WORK REQUEST: Would you please return the lines of the entries below starting at the line that has "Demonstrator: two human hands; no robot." and ending at the line that has "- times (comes", both included, exactly as they are?

═══ RECORDED DATA ═══

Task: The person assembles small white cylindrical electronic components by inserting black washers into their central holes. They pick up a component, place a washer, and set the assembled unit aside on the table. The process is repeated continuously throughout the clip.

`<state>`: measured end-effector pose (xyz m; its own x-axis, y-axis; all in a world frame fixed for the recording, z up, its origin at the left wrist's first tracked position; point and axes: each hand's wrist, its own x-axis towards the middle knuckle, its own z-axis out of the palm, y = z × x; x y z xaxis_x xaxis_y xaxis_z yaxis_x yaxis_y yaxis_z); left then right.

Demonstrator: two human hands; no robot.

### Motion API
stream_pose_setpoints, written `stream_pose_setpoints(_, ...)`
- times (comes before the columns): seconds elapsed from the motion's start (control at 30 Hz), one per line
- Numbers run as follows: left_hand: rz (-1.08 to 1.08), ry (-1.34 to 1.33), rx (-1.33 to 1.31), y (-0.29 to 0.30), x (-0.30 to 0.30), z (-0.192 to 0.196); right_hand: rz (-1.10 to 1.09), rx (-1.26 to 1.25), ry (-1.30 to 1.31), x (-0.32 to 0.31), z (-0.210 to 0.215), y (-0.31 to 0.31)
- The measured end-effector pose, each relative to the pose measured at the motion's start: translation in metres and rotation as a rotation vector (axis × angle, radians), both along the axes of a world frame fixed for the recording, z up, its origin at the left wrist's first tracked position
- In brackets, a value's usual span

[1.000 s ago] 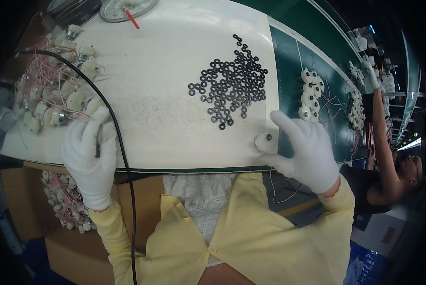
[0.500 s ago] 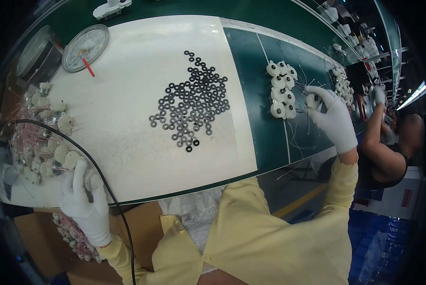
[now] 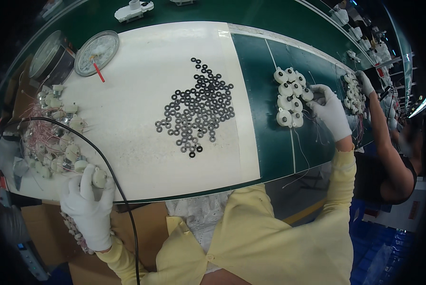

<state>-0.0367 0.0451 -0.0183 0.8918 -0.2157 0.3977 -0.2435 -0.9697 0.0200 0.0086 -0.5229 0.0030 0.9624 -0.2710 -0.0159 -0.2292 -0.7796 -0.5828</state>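
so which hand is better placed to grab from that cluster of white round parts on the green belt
Right. The right hand already touches the white parts cluster on the green belt; the left hand is at the table's far left edge.

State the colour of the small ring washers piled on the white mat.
Black small ring washers, clearest in the head view.

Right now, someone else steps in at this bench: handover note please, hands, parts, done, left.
Left hand: gloved, at the near table edge, grip on one small round white part.
Right hand: gloved, reaching out over the green belt, fingers touching the cluster of white parts with trailing wires.
Black rings: loose pile mid white mat.
Wired white parts: heap at the left.
Done: one cluster on the belt.
Left: ring pile and left heap remain.
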Motion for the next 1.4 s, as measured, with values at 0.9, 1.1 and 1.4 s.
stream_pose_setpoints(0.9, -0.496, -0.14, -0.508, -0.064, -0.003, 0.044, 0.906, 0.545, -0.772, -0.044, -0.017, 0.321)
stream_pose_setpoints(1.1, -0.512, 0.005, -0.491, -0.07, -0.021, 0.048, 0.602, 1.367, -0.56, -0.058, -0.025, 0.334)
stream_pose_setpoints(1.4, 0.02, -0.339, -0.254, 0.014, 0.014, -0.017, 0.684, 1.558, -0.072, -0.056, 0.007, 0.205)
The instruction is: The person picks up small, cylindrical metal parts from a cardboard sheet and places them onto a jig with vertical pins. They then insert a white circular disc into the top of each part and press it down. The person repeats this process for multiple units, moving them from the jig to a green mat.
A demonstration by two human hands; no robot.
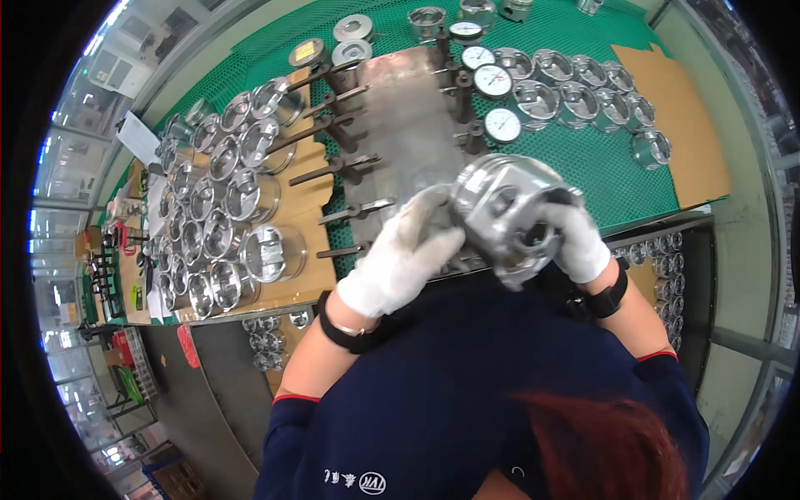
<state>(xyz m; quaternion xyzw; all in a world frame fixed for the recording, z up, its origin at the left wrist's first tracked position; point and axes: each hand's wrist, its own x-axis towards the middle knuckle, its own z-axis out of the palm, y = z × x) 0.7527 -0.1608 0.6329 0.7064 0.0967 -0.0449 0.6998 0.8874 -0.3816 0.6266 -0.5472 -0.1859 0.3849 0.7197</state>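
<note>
left hand (406, 254) + right hand (569, 237) both gripping piston (508, 217), frame centre | risk: smooth metal, cloth gloves, could slip onto plate (408, 125) | gauges (493, 82) close above, knock risk

The left hand (406, 254) is covering the left side of the shiny metal piston (510, 212), and the right hand (575, 242) is hiding its near right edge, so how the fingers are sitting behind it cannot be told. The person's dark blue top (450, 383) is blocking the near edge of the table (617, 179). The dial gauges (493, 82) are showing faces too small to read. Far left, the pistons (225, 208) are blurring together toward the bent rim. At the far edge, more metal parts (479, 10) are getting cut off.
</note>
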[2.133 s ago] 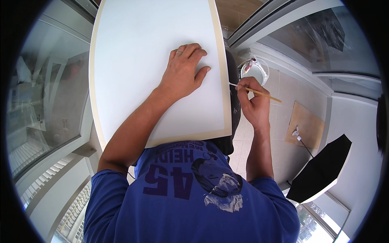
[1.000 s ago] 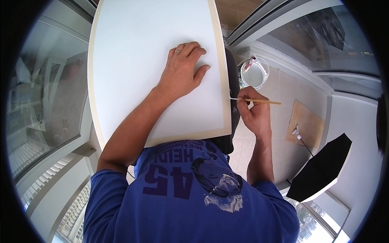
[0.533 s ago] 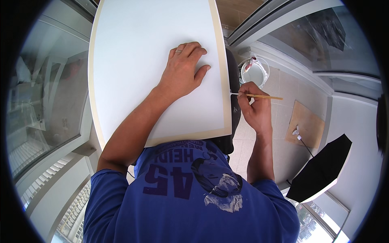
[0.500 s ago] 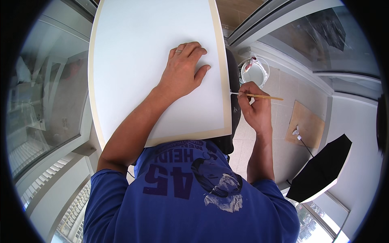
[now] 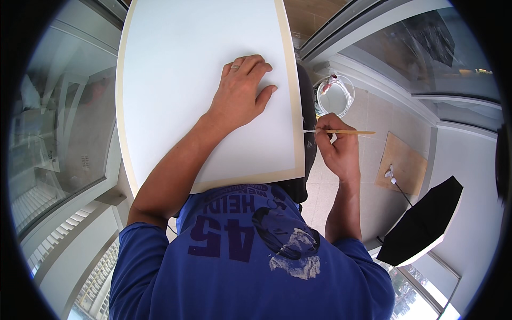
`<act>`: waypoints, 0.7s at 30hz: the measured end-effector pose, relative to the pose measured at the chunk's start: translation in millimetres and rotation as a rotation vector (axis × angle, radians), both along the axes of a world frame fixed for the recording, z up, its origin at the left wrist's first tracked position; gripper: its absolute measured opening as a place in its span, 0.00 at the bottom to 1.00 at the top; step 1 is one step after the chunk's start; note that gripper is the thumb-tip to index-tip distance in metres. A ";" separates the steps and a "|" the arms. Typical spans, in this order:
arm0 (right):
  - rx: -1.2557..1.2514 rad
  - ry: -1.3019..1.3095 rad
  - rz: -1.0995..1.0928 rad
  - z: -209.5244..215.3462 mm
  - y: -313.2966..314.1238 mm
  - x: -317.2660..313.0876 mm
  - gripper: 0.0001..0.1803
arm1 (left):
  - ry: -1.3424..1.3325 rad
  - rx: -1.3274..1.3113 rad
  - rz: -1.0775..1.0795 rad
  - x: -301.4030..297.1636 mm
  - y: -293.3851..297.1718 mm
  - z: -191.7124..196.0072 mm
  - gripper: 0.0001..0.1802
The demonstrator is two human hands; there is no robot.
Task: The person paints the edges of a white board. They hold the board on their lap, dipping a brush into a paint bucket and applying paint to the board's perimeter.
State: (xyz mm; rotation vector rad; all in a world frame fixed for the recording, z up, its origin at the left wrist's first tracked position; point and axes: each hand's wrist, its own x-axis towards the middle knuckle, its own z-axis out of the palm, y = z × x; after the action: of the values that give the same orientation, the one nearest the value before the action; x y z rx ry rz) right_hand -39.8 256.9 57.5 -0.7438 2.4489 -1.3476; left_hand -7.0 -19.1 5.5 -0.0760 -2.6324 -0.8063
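A large white panel [image 5: 181, 85] lies flat before me, with beige tape [image 5: 292, 101] along its borders. On its right half rests my left hand [image 5: 242, 93], palm down, with the fingers loosely bent and the thumb apart; it holds nothing. Beyond the panel's right edge, my right hand [image 5: 337, 144] pinches a thin paintbrush [image 5: 354, 132] with a light wooden handle. The brush's pale tip points left and meets or nearly meets the panel's right side edge; I cannot tell whether it touches.
A white bucket [image 5: 336, 96] with paint smears stands on the tiled floor to the right. Under the panel's right side shows a dark seat [image 5: 308, 106]. Farther right are a brown board [image 5: 402, 162] and a black umbrella-like light shade [image 5: 421, 224]. Glass panes [image 5: 69, 117] enclose the left.
My right hand has moved slightly toward me along the panel's right edge, carrying the paintbrush, which now lies more level. The left hand has stayed in place.
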 end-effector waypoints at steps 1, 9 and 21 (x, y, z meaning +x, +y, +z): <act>0.002 0.006 -0.003 -0.2 -0.7 -0.5 0.03 | -0.002 0.002 0.000 0.1 -0.2 0.0 0.21; -0.023 0.053 -0.044 -7.1 -11.5 -12.8 0.03 | 0.010 0.009 -0.007 0.1 -0.5 -0.4 0.21; -0.498 -0.122 -0.229 -41.5 -13.8 -25.9 0.18 | -0.013 0.008 -0.002 -1.1 -0.7 0.5 0.20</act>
State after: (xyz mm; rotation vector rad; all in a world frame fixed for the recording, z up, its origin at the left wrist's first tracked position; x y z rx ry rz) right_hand -65.7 243.1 16.0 -0.4648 2.1709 -2.0639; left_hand -8.2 -19.9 6.0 -0.0718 -2.6415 -0.8212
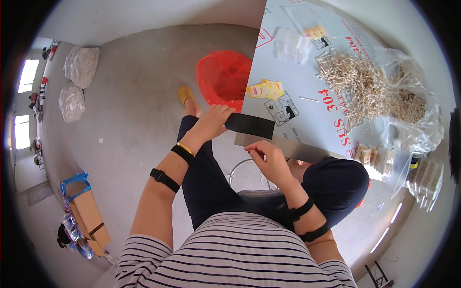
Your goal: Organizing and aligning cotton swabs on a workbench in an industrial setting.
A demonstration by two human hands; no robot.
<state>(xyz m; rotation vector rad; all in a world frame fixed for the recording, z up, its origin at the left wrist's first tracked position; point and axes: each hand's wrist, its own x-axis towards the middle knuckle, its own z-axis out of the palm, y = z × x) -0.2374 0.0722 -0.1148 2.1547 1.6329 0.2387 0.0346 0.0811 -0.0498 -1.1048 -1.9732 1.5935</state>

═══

YOUR SOLUTION:
Demonstrator: two human hands; no robot.

### Motion API
stream_pose_setpoints, written `stream_pose_setpoints(_, ...)`
- times (comes before the columns): seconds elapsed from the motion's start (control at 30 Hz), one per line

Work on the answer has been completed.